WHAT YOU HAVE TO DO. All the data below needs to be retyped exactly as shown.

☆ ☆ ☆

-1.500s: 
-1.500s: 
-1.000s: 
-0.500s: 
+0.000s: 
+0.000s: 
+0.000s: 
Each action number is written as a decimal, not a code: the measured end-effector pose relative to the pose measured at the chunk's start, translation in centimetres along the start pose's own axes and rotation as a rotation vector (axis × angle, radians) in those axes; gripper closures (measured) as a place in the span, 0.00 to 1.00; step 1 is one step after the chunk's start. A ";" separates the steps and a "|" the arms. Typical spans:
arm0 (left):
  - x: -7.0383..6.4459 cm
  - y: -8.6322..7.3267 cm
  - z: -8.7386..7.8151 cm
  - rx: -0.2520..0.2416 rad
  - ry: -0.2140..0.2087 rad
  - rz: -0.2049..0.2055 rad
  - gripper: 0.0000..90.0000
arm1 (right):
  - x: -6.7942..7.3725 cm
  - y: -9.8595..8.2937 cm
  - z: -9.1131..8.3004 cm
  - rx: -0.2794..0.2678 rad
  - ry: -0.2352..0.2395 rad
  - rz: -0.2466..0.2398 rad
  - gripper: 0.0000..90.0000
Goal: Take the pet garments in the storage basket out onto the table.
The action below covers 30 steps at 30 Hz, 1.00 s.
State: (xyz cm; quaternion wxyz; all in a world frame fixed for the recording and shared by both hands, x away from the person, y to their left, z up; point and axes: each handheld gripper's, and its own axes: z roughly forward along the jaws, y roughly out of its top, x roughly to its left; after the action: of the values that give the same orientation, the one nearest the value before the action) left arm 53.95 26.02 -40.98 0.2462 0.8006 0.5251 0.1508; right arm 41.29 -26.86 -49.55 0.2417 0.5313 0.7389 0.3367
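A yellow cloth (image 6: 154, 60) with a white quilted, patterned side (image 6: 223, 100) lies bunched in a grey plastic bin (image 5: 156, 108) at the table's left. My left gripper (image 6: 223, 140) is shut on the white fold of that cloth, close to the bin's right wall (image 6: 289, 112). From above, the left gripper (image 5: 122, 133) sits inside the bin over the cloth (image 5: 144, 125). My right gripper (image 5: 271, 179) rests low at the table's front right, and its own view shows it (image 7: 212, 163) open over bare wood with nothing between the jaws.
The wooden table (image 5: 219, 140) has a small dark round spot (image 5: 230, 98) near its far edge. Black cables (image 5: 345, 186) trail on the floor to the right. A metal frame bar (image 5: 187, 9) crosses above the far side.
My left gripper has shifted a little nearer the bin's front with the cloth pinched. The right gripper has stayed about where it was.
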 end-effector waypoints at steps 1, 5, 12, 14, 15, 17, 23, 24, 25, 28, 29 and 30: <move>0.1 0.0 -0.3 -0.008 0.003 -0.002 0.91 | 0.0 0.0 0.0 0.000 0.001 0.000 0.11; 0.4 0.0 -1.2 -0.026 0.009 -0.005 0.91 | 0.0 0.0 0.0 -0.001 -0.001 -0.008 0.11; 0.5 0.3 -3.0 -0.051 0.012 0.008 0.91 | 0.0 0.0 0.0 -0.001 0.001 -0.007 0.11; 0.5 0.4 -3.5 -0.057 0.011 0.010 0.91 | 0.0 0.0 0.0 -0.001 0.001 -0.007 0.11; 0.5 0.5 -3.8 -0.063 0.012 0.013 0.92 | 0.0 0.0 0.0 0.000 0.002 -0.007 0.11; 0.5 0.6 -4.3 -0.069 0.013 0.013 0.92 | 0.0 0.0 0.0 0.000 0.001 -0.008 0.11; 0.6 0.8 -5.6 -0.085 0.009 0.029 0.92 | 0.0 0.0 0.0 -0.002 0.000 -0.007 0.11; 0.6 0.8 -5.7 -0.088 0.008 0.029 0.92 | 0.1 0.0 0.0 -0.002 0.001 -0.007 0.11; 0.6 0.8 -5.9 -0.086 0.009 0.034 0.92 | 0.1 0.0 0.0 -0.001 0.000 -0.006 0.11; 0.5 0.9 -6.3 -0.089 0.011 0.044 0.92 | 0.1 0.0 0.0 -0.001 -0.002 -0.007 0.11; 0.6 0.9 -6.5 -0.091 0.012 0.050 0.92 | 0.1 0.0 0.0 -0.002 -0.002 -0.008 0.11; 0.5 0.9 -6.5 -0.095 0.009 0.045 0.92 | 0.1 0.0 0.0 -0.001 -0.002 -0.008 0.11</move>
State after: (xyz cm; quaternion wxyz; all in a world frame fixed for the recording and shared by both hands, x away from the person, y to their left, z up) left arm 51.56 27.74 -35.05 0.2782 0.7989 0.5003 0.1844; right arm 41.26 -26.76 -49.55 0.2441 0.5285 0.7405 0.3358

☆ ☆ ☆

RESPONSE TO THE TASK.
-1.500s: 
-1.500s: 
-1.000s: 
-0.500s: 
+0.000s: 
+0.000s: 
+0.000s: 
Each action number is written as a decimal, not a code: the measured end-effector pose relative to the pose measured at the chunk's start, translation in centimetres along the start pose's own axes and rotation as a rotation vector (axis × angle, radians) in those axes; gripper closures (measured) as a place in the span, 0.00 to 1.00; step 1 is one step after the chunk's start. A ";" separates the steps and a "|" the arms. Typical spans:
arm0 (left):
  - x: -7.0383..6.4459 cm
  - y: -8.6322..7.3267 cm
  - z: -8.7386..7.8151 cm
  - rx: -0.2520..0.2416 rad
  - ry: -0.2140..0.2087 rad
  - rz: -0.2049..0.2055 rad
  - gripper: 0.0000..90.0000
arm1 (right):
  - x: -6.7942..7.3725 cm
  - y: -9.8595..8.2937 cm
  - z: -9.1131..8.3004 cm
  - rx: -0.2794..0.2678 rad
  - ry: -0.2352..0.2395 rad
  - rz: -0.2466..0.2398 rad
  - gripper: 0.0000..90.0000
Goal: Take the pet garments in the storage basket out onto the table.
The action below covers 30 steps at 30 Hz, 1.00 s.
State: (xyz cm; quaternion wxyz; all in a world frame fixed for the recording and shared by both hands, x away from the person, y to their left, z up; point and axes: each handheld gripper's, and its own axes: z roughly forward along the jaws, y roughly out of its top, x roughly to its left; after the action: of the values that give the same orientation, the one nearest the value before the action) left arm 53.95 26.02 -40.98 0.2462 0.8006 0.5251 0.1508; right arm 41.29 -26.86 -49.55 0.2417 0.5313 0.7389 0.3367
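A yellow cloth (image 6: 154, 60) with a white quilted, patterned side (image 6: 223, 100) lies bunched in a grey plastic bin (image 5: 156, 108) at the table's left. My left gripper (image 6: 223, 140) is shut on the white fold of that cloth, close to the bin's right wall (image 6: 289, 112). From above, the left gripper (image 5: 122, 133) sits inside the bin over the cloth (image 5: 144, 125). My right gripper (image 5: 271, 179) rests low at the table's front right, and its own view shows it (image 7: 212, 163) open over bare wood with nothing between the jaws.
The wooden table (image 5: 219, 140) has a small dark round spot (image 5: 230, 98) near its far edge. Black cables (image 5: 345, 186) trail on the floor to the right. A metal frame bar (image 5: 187, 9) crosses above the far side.
My left gripper has shifted a little nearer the bin's front with the cloth pinched. The right gripper has stayed about where it was.
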 end-effector waypoints at steps 1, 5, 12, 14, 15, 17, 23, 24, 25, 28, 29 and 30: <move>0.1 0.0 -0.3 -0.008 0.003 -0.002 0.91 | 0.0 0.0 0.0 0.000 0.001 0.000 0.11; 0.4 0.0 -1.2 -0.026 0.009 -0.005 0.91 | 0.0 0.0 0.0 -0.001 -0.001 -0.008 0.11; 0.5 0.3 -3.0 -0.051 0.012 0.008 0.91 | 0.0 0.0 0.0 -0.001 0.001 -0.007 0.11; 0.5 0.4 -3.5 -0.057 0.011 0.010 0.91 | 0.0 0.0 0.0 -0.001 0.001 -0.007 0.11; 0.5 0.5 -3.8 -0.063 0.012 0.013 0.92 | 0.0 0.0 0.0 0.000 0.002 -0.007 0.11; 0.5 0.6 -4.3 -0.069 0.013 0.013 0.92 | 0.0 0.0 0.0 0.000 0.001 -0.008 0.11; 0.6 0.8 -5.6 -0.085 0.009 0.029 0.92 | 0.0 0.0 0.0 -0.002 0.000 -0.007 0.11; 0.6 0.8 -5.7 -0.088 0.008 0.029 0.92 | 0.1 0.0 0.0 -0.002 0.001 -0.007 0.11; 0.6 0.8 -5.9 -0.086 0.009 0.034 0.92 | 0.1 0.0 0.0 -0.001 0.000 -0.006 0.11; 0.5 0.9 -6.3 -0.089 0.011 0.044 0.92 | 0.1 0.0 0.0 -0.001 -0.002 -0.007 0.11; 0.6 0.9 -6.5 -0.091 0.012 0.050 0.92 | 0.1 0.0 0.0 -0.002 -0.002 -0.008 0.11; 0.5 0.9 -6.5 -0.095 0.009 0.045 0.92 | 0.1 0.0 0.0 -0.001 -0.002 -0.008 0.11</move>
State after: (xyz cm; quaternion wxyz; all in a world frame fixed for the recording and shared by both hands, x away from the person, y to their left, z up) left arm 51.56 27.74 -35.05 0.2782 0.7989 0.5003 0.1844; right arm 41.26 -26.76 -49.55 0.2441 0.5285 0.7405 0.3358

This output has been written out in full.